Les grandes tailles, vecteur de ventes

L’enseigne n’emploie pas de mannequins. Ce sont les associées et des vendeuses — "c’est inscrit dans leur contrat de travail" — qui posent pour présenter les nouveaux modèles. Une pièce est aménagée pour les prises de vue à Saint-Berthevin. Deux community managers font vivre ces clichés sur le site et les réseaux sociaux.

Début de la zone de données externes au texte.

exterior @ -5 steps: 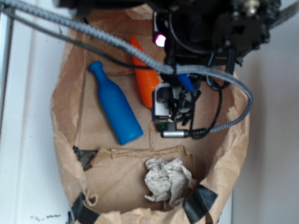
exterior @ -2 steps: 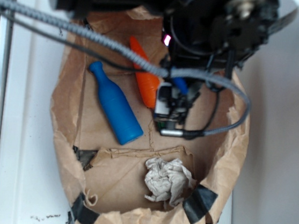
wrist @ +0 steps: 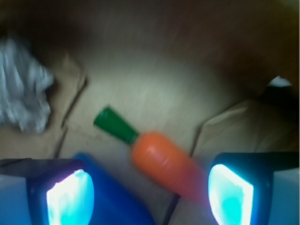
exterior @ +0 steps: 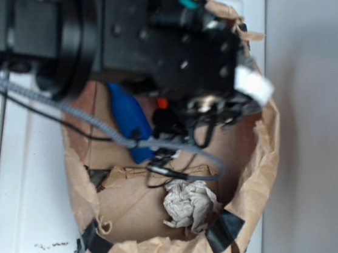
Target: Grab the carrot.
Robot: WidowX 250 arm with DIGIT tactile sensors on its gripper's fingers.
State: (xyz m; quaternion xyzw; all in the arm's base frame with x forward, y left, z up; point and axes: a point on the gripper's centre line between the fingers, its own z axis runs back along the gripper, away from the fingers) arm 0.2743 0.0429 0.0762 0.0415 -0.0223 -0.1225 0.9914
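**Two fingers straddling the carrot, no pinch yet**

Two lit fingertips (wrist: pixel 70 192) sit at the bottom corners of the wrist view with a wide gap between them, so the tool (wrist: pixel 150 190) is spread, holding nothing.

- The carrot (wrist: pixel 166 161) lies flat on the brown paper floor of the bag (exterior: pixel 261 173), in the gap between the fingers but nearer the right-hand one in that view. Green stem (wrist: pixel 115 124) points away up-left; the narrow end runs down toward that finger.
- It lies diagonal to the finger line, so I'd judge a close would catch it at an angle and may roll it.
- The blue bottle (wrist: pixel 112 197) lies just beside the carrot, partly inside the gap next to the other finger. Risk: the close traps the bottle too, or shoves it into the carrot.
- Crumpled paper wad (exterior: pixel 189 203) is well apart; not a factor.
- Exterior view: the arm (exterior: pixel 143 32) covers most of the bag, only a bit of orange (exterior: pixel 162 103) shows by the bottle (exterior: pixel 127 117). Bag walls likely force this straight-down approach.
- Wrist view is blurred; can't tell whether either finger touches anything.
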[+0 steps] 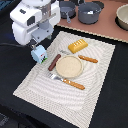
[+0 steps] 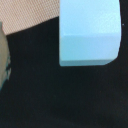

Mélissa Primel s’est fait connaître auprès de ses futures clientes et avait lancé son activité via des vidéos sur les réseaux sociaux. Un support qu’elle continue d’entretenir, dans une salle de shooting aménagée où elle pose, comme certaines de ses vendeuses, pour présenter les nouveaux modèles — Photo : Frédéric Gérard

"De l’adolescente à la femme de 90 ans, nous habillons les femmes quels que soient leur taille, leur morphologie, leur âge et leurs moyens" insiste la fondatrice de l’enseigne. "Le rayon grande taille est l’un de nos points forts. Certains maris nous remercient parce que chez nous, leurs femmes ont retrouvé le plaisir de chercher à bien s'habiller."